* Dataset content
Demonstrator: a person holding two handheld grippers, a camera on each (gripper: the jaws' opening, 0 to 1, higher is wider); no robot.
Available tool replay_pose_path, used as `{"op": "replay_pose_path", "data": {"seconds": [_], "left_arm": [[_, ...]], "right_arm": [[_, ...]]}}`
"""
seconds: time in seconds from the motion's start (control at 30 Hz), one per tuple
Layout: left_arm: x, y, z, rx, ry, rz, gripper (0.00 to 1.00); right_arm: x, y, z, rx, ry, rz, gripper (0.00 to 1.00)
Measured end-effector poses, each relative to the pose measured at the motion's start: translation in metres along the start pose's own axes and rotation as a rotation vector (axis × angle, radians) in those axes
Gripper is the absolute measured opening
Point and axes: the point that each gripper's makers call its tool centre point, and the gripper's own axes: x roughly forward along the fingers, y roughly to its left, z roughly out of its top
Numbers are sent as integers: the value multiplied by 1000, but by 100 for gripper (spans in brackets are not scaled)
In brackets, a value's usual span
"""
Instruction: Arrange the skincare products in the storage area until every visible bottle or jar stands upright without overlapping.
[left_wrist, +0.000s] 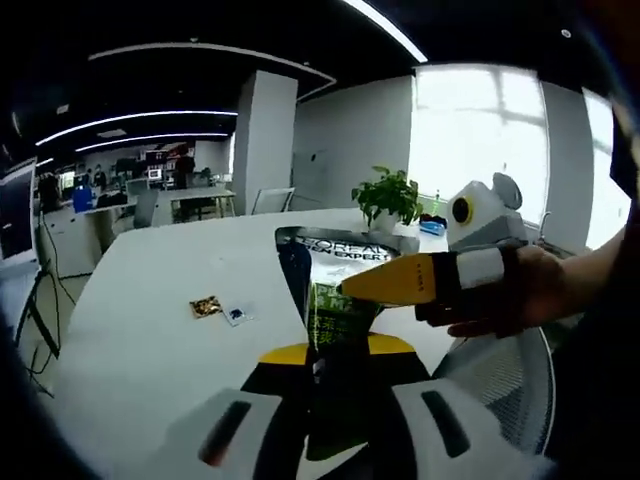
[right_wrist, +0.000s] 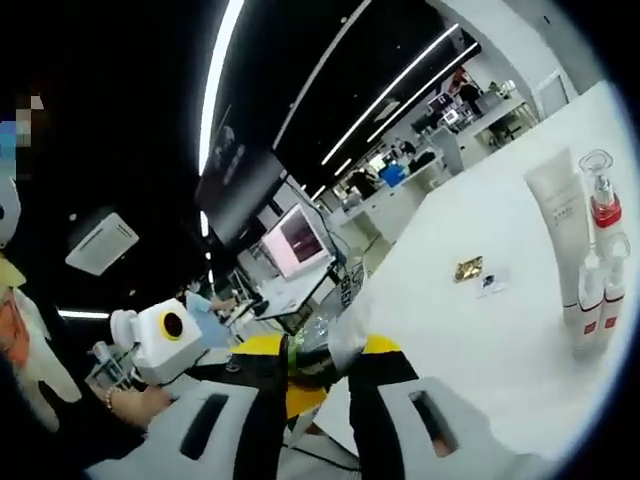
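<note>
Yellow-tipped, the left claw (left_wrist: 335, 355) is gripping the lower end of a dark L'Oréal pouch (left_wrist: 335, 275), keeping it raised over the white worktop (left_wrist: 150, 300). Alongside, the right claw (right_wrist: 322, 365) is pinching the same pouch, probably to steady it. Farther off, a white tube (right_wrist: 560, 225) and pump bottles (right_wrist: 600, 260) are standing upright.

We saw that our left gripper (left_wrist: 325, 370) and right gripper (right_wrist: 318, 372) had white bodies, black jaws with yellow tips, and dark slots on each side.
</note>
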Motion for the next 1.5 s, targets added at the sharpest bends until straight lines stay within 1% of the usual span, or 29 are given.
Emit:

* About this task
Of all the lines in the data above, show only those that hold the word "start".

* Result below
seconds: time in seconds from the motion's start (control at 30 Hz), one per tuple
Measured end-effector poses, each relative to the pose measured at the motion's start: translation in metres along the start pose's own axes and rotation as a rotation vector (axis × angle, radians) in those axes

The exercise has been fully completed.